PROBLEM STATEMENT
If a line in the data below holds the word "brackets", copy it.

Records from a dataset:

*-*-*

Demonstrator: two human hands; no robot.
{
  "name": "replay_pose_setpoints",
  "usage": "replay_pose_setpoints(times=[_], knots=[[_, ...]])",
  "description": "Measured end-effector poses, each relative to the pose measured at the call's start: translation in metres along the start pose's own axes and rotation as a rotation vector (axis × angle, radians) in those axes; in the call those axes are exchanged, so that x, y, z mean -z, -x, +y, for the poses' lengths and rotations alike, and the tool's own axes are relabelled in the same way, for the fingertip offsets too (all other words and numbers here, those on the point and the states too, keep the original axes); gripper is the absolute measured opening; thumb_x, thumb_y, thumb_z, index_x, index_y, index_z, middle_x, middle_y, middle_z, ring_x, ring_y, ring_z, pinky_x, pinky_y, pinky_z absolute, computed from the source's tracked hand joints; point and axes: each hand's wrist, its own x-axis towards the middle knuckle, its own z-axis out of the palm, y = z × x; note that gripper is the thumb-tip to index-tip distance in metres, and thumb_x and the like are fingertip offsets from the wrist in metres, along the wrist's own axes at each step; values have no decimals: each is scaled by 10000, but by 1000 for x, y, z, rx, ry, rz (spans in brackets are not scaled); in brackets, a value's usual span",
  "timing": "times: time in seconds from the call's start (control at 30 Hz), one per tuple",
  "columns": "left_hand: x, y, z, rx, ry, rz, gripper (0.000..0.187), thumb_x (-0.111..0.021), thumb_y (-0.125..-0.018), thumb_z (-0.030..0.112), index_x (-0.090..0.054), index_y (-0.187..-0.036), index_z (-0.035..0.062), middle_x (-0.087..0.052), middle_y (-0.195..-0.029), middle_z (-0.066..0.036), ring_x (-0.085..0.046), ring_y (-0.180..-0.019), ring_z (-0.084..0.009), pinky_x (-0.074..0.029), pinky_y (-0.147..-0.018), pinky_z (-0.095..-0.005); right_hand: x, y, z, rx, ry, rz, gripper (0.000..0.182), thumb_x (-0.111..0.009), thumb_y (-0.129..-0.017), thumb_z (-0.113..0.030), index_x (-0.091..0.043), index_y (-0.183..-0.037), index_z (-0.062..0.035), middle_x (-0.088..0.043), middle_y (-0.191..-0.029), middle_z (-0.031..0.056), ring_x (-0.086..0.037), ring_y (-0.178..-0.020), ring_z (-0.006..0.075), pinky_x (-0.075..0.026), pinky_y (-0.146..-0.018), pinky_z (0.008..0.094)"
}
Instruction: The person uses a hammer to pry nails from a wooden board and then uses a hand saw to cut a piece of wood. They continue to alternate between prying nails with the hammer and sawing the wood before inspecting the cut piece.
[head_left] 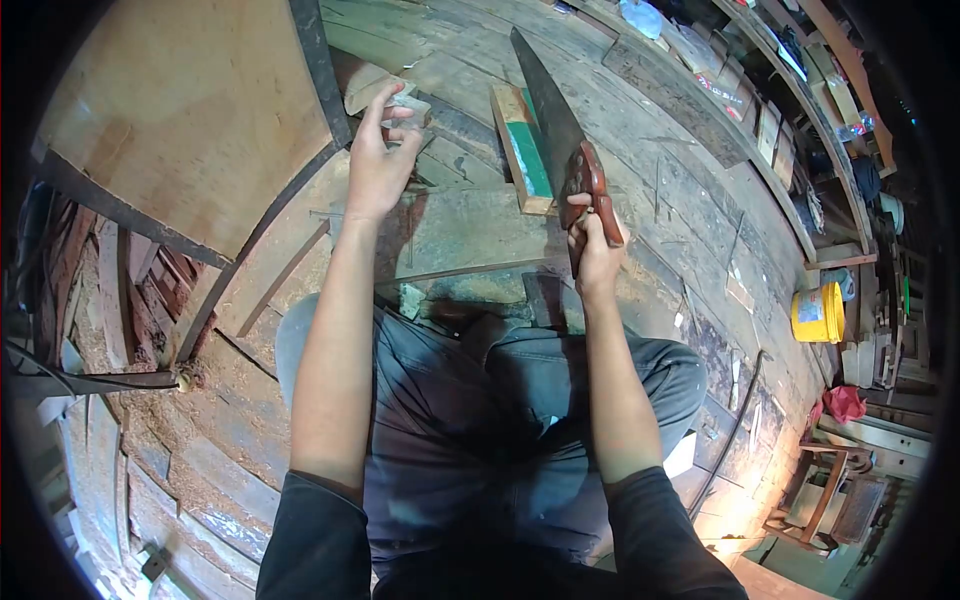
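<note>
Floorboards (455, 75) take up much of what my feed gives me, with a large tan panel (190, 110) at upper left. A broad plank (465, 235) lies crosswise just beyond the dark trousers (475, 440). Past it the saw (556, 115) is raised, blade pointing away, handle nearest the body; I judge this a handling step, blade held up rather than cutting. Just left of it lies a green-faced wooden block (526, 158), its near end over the plank (whether steel touches wood, I can't tell from this far off). Any next move, as I read it, calls for a firm wrist and the free hand kept clear of the blade. The right hand (597, 258) has its fingers wrapped around the saw's handle. The left hand (383, 165) holds nothing I can make out: fingers curled and apart, beside a small offcut (414, 109), contact uncertain.
</note>
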Motion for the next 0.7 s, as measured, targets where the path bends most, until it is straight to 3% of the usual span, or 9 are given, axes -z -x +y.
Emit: replay_pose_setpoints(times=[0.7], knots=[[0,-1,-1,-2,-12,-5,591,-592,-866,13,-462,-1435,110,-594,-1100,-66,-561,-807,-86,-491,-779,-253,1,-17,15,3,261,54,128,-574,-887,-27,-692,-939,-21,-514,-670,-44,-439,-561,37,-344,-512,224]])
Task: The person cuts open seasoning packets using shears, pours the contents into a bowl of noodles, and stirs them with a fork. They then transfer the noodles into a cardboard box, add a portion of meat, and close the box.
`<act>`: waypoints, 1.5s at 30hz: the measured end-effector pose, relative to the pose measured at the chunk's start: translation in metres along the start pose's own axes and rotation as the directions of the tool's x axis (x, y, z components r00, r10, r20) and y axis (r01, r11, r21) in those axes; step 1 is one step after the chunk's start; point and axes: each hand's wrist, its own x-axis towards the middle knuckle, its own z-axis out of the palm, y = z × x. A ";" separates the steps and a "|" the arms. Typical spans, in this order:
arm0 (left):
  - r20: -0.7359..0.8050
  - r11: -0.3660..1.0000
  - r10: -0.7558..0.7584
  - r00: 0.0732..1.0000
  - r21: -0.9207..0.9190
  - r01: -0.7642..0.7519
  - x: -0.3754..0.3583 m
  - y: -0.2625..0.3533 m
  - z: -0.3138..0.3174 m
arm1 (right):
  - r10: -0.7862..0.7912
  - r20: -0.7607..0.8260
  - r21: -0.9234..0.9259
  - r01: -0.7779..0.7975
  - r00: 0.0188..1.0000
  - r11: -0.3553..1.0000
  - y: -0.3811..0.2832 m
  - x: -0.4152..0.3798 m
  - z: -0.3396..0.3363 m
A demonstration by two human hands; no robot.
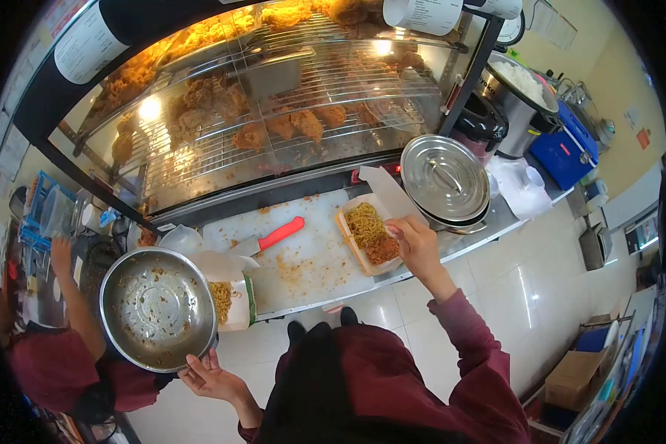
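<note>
My left hand (209, 379) grips the lower rim of a round steel bowl (157, 307), tilted so its inside shows scattered food scraps. My right hand (419, 248) is pinched at the right side of an open takeaway box (351, 248); what its fingertips hold, if anything, is hidden. Inside that box are noodles (365, 224) and a piece of fried chicken (382, 250). Partly behind the bowl, a second open box (238, 311) contains noodles. A red-handled knife (277, 235) lies on the white cutting board (303, 274), among crumbs.
A lit glass cabinet of fried chicken (300, 124) stands behind the board. To the right are a steel lid (445, 177), a rice cooker (512, 92) and a blue box (572, 144). A co-worker's arm (78, 296) is at the left. The counter's front edge runs before me.
</note>
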 end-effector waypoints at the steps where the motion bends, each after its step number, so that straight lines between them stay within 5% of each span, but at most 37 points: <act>1: -0.003 1.000 -0.006 1.000 0.012 0.006 -0.001 0.001 0.001 | 0.056 -0.072 0.026 -0.054 0.996 0.998 -0.003 -0.004 -0.001; 3: -0.002 1.000 -0.015 1.000 0.021 0.015 -0.005 0.006 0.005 | 0.171 -0.208 0.088 -0.156 0.963 0.984 -0.011 -0.014 -0.003; 6: -0.011 1.000 0.017 1.000 -0.003 -0.017 -0.011 0.006 0.011 | 0.552 -0.249 0.236 -0.503 0.796 0.831 -0.023 -0.049 0.003; 8: -0.026 0.999 0.033 0.999 0.000 -0.033 -0.012 0.004 0.011 | 0.668 -0.208 0.433 -0.545 0.715 0.718 -0.017 -0.068 0.028; 10: -0.041 0.999 0.025 0.999 0.029 -0.024 -0.014 0.003 0.008 | 0.812 -0.095 0.684 -0.555 0.576 0.474 -0.011 -0.076 0.054; 13: -0.028 0.999 0.038 0.999 0.020 -0.037 -0.018 0.010 0.011 | 0.945 0.057 0.931 -0.360 0.323 0.067 -0.013 -0.062 0.063; 16: 0.008 0.997 0.075 0.997 0.012 -0.075 -0.018 0.008 0.009 | 0.949 0.173 0.952 -0.291 0.264 -0.093 -0.023 -0.045 0.049; 19: 0.031 0.997 0.078 0.997 -0.003 -0.077 -0.022 0.009 0.011 | 0.915 0.115 0.973 -0.230 0.387 -0.025 -0.032 -0.021 0.020; 25: 0.094 0.999 0.029 0.995 -0.032 -0.026 -0.051 0.030 0.039 | 0.791 -0.130 0.896 -0.271 0.597 0.352 -0.039 0.008 -0.020; 28: 0.205 0.999 0.027 0.978 -0.039 -0.019 -0.054 0.020 0.035 | 0.633 -0.211 0.626 -0.394 0.745 0.673 -0.023 -0.003 -0.001; 30: 0.306 0.999 -0.019 0.952 -0.041 0.033 -0.060 0.023 0.039 | 0.239 -0.145 0.168 -0.214 0.960 0.962 -0.004 -0.005 0.000; 31: 0.358 0.998 -0.042 0.933 -0.034 0.059 -0.062 0.028 0.042 | 0.050 -0.031 -0.062 -0.052 0.998 0.997 0.000 -0.006 -0.001; 37: 0.449 0.986 -0.165 0.878 0.067 0.152 -0.077 0.029 0.058 | 0.125 -0.161 -0.116 -0.145 0.979 0.983 0.003 -0.021 0.016; 40: 0.534 0.977 -0.180 0.826 0.192 0.089 -0.081 0.024 0.064 | 0.111 -0.112 0.085 -0.102 0.988 0.991 0.007 -0.040 0.041; 45: 0.571 0.959 -0.215 0.792 0.277 0.060 -0.085 0.011 0.073 | 0.207 -0.220 0.101 -0.189 0.953 0.977 -0.001 -0.044 0.033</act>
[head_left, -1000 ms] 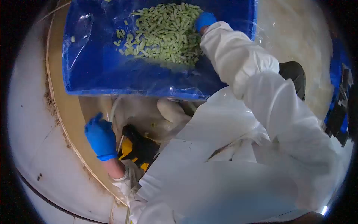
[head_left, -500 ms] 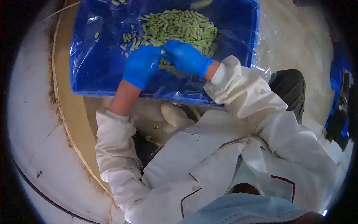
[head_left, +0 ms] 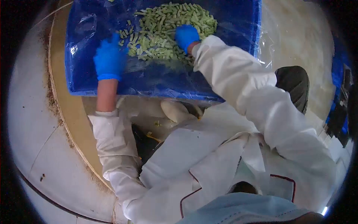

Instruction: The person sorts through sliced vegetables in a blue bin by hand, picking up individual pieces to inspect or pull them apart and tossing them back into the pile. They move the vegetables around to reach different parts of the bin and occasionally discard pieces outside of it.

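A heap of short, pale green cut vegetable pieces (head_left: 164, 48) lies in a blue tub (head_left: 84, 80) lined with clear plastic. My right hand (head_left: 187, 37), in a blue glove, rests on the heap's right part with its knuckles up. Its fingers point down and are hidden, so whether they hold a piece cannot be seen. Left of the heap, my left hand (head_left: 109, 61), also blue-gloved, is over the tub's lining. Its fingers reach forward, somewhat apart and smeared by motion, with the thumb toward the loose pieces. Nothing shows in this hand.
Below the tub's near edge lies a pale, rounded object (head_left: 175, 111) on the wet floor. A tan raised edge (head_left: 67, 108) runs along the left beside white tiles (head_left: 33, 123). A dark shoe or trouser leg (head_left: 293, 87) is at right.
My hands were together over the heap's near side and have separated. The left moved left, the right moved forward and right onto the heap. More pieces show spread at the near side.
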The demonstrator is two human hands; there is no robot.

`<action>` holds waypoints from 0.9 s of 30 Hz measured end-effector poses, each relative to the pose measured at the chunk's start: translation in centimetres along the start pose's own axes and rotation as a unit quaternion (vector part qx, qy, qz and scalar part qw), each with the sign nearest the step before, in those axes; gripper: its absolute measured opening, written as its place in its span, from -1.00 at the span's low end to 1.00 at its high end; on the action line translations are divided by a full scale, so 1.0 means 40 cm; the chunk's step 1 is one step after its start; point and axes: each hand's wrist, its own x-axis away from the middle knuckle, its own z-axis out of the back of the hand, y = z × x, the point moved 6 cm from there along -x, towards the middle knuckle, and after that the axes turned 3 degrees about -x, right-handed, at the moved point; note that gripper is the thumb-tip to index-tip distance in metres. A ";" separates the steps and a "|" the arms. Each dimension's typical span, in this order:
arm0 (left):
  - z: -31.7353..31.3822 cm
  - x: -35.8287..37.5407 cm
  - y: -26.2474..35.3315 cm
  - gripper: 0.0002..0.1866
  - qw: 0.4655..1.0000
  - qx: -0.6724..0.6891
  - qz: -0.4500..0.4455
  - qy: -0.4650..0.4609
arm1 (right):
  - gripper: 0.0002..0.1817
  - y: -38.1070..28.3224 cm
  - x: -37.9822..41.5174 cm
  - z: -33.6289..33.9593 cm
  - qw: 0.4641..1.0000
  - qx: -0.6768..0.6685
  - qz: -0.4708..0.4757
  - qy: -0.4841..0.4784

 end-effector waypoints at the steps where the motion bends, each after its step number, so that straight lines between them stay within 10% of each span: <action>1: -0.069 0.023 0.011 -0.56 0.995 0.054 -0.044 -0.071 | -0.80 0.018 0.014 -0.019 1.000 0.005 0.020 0.023; 4: -0.217 0.114 0.061 -0.62 0.938 0.214 -0.267 -0.049 | -0.79 0.030 0.023 -0.050 0.993 -0.056 0.032 0.097; 7: -0.157 0.098 0.048 -0.60 0.933 0.215 -0.072 -0.280 | -0.75 0.036 0.056 -0.058 0.981 -0.138 -0.051 0.123; 13: -0.094 0.063 0.072 -0.70 0.959 0.205 -0.090 -0.176 | -0.53 0.017 0.080 -0.082 0.991 -0.105 -0.074 0.022; 19: 0.017 -0.006 0.222 -0.66 0.919 0.100 -0.287 0.253 | -0.85 -0.119 0.121 0.144 0.967 -0.144 0.131 0.165; 22: -0.022 -0.020 0.247 -0.65 0.980 0.066 -0.167 -0.088 | -0.80 -0.184 0.142 0.210 0.962 -0.147 0.211 0.096; 27: 0.071 0.044 0.163 -0.80 0.899 0.376 -0.222 0.028 | -0.78 -0.215 0.197 0.375 0.860 -0.424 0.265 0.104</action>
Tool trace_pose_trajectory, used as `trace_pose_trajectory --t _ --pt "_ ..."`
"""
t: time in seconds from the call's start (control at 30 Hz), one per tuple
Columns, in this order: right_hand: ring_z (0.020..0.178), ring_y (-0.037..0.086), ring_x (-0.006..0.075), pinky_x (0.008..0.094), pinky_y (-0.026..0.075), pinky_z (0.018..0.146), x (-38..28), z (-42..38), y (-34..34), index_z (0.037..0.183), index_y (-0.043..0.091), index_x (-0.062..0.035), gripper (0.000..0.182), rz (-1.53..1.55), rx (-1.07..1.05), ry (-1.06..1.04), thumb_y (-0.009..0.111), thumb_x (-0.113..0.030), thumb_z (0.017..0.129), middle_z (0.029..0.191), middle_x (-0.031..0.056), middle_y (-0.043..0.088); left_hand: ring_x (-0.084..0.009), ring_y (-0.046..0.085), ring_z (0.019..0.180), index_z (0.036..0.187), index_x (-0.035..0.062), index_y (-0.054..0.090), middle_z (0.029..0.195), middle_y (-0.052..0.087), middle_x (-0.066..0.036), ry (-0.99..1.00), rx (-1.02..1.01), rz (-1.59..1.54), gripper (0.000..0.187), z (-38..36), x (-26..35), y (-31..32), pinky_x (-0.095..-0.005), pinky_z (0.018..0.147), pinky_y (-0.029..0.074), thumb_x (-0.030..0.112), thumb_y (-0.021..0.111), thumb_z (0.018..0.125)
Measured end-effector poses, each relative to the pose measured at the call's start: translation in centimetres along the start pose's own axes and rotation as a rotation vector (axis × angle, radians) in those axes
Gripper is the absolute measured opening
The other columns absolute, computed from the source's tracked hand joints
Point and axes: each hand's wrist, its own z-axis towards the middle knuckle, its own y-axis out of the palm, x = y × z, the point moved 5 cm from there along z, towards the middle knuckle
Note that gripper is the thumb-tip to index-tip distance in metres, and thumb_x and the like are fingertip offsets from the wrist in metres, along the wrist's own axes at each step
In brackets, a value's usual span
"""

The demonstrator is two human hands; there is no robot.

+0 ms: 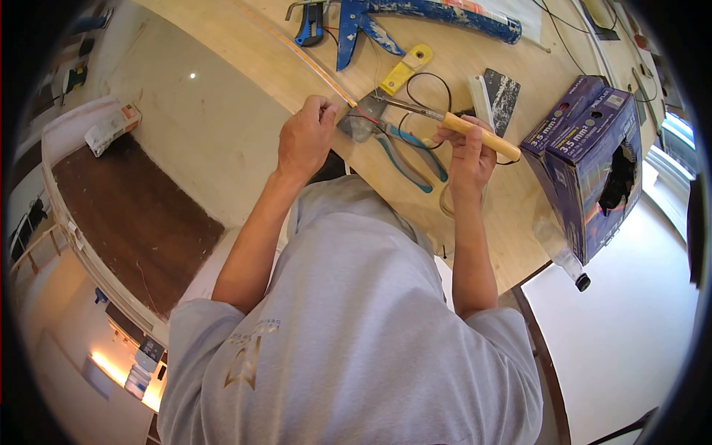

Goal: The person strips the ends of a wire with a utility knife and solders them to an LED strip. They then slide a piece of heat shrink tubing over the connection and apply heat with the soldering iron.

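My right hand (469, 152) grips the wooden handle of a soldering iron (486, 137); its metal shaft points left, over the blade of a yellow-handled putty knife (406, 68). My left hand (308, 137) is closed in a pinch beside the end of a thin LED strip (315, 67). What lies between its fingertips is hidden. Red and dark wires (365, 114) come off the strip's end, near the iron's tip. Below the shaft, teal-handled pliers (406, 159) lie on the wooden table (512, 245).
A blue caulking gun (437, 15) and a blue utility knife (311, 26) lie at the back. Right of my hand stand purple cable boxes (586, 148). Nearer are a dark, paint-speckled block (500, 100), a looped black cord (430, 74) and a clear bottle (567, 263) at the edge.
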Motion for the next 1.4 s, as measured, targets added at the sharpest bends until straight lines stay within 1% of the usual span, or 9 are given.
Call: trace_pose_trajectory --t 0.1,0.2,0.3,0.4,0.5,0.7,0.8,1.0,1.4 --pt "0.076 0.064 0.0225 0.0356 0.054 0.069 0.1 0.0 0.1 0.112 0.051 0.0025 0.027 -0.005 -0.018 0.0 0.046 -0.022 0.101 0.091 0.017 0.065 -0.0209 0.058 0.066 0.1 0.0008 0.057 0.076 0.061 -0.013 -0.026 0.002 -0.131 0.016 -0.3 -1.4 0.7 -0.0322 0.063 0.048 0.015 0.057 0.093" --pt "0.075 0.064 0.0226 0.0356 0.054 0.069 0.3 0.0 0.1 0.112 0.051 0.0024 0.027 0.005 -0.024 0.003 0.046 -0.022 0.101 0.091 0.0171 0.065 -0.0156 0.056 0.068 0.102 -0.0003 0.058 0.078 0.061 -0.011 0.041 0.034 -0.201 0.016 -0.4 -1.1 0.8 -0.0297 0.065 0.047 0.013 0.058 0.093" --pt "0.075 0.064 0.0228 0.0356 0.054 0.068 0.5 0.0 0.1 0.112 0.051 0.0024 0.028 0.011 -0.02 0.008 0.046 -0.022 0.101 0.09 0.0172 0.065 -0.0293 0.062 0.075 0.096 -0.0002 0.059 0.084 0.064 -0.017 0.051 0.075 -0.253 0.015 -0.5 -0.6 0.7 -0.0369 0.067 0.049 0.014 0.059 0.091" --pt "0.074 0.064 0.0229 0.0355 0.055 0.068 0.3 0.1 0.2 0.112 0.051 0.0023 0.028 0.015 -0.019 0.005 0.046 -0.022 0.101 0.089 0.0173 0.065 -0.0142 0.055 0.066 0.096 -0.0015 0.06 0.076 0.06 -0.009 0.027 0.072 -0.231 0.018 -0.6 -1.3 1.1 -0.0284 0.064 0.047 0.016 0.061 0.092" --pt "0.072 0.064 0.0227 0.0351 0.055 0.067 0.3 0.1 0.1 0.111 0.052 0.0025 0.028 0.044 -0.026 0.009 0.046 -0.022 0.101 0.088 0.0176 0.065 -0.0144 0.055 0.065 0.094 -0.0014 0.06 0.073 0.059 -0.009 -0.008 0.06 -0.245 0.018 -0.8 -1.1 1.0 -0.0291 0.063 0.047 0.017 0.061 0.092" --pt "0.072 0.064 0.0223 0.0346 0.054 0.066 0.1 0.0 0.0 0.11 0.053 0.0027 0.027 0.052 -0.02 0.015 0.046 -0.022 0.101 0.088 0.0178 0.065 -0.0308 0.06 0.069 0.088 0.0007 0.058 0.08 0.061 -0.015 0.014 0.036 -0.227 0.017 -1.6 0.0 0.7 -0.0382 0.062 0.048 0.016 0.064 0.088" --pt "0.072 0.064 0.0224 0.0349 0.055 0.066 0.0 0.0 -0.1 0.111 0.053 0.0027 0.027 0.049 -0.004 0.013 0.046 -0.022 0.1 0.089 0.0177 0.065 -0.0309 0.061 0.069 0.088 0.003 0.058 0.08 0.06 -0.012 0.285 0.079 -0.079 0.014 -2.3 1.2 1.4 -0.0385 0.061 0.049 0.014 0.066 0.085" --pt "0.073 0.065 0.0228 0.0353 0.055 0.066 0.1 0.1 -0.2 0.111 0.052 0.0028 0.028 0.057 -0.002 0.001 0.046 -0.022 0.1 0.09 0.018 0.065 -0.0297 0.062 0.07 0.087 0.0044 0.064 0.081 0.062 -0.01 0.437 0.114 0.033 0.009 -2.8 2.3 2.7 -0.0363 0.059 0.05 0.008 0.069 0.081" --pt "0.074 0.065 0.023 0.0352 0.054 0.068 0.4 -0.1 -0.1 0.111 0.051 0.0026 0.026 0.02 0.0 0.027 0.046 -0.02 0.1 0.09 0.018 0.065 -0.028 0.061 0.065 0.085 0.005 0.065 0.076 0.062 -0.009 0.388 0.226 0.006 0.009 -1.6 3.1 1.8 -0.036 0.056 0.048 0.009 0.071 0.08"
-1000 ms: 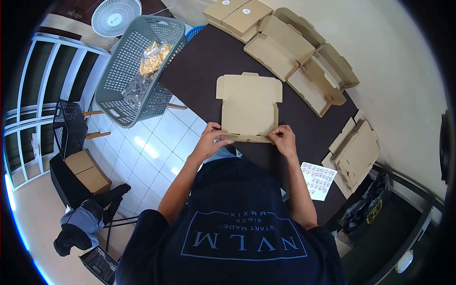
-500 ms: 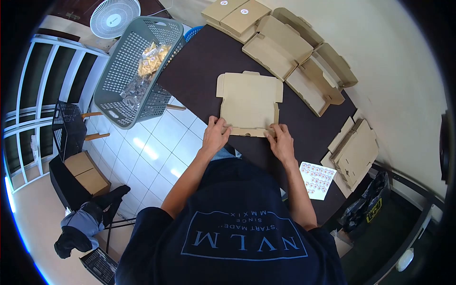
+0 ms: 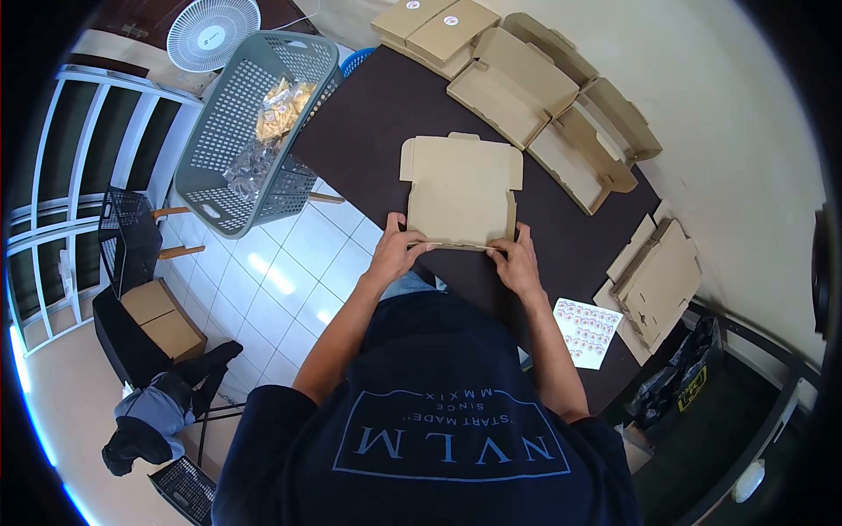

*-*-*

SOLUTION TO THIS TASK
  "description": "Measured end-effector poses, each relative to the pose measured at the call's start: translation in metres along the start pose's own axes and rotation as a rotation vector (axis × angle, radians) in those axes; in the call those axes are exchanged, so that x, y, z mean -z, -x, +y, for the poses' lengths and rotations alike, and the tool's own axes are relabelled in the same way, for the fingertip offsets too (all other words and numbers here, those on the point and the states too, keep the original axes); gripper is the absolute measured opening; thumb_x, thumb_y, thumb_z, index_x, index_y, index_z, middle_x, middle_y, middle_z, ring_x, ring_y, ring_z, pinky_x, pinky_y, pinky_z absolute, computed from the source's tracked hand joints; point and axes: each hand's wrist, its own x-axis towards the middle knuckle, its own z-axis out of the palm, y = z × x; note that gripper is the thumb-tip to index-tip distance in metres, and thumb_x and the like are fingertip offsets from the wrist in metres, along the wrist's own axes at each step; values have no decimals: each is scaled by 10000, but by 1000 for x, y, z, rx, ry, rz (spans in brackets are not scaled); in brackets, a value's usual span",
In brackets, a value's usual span

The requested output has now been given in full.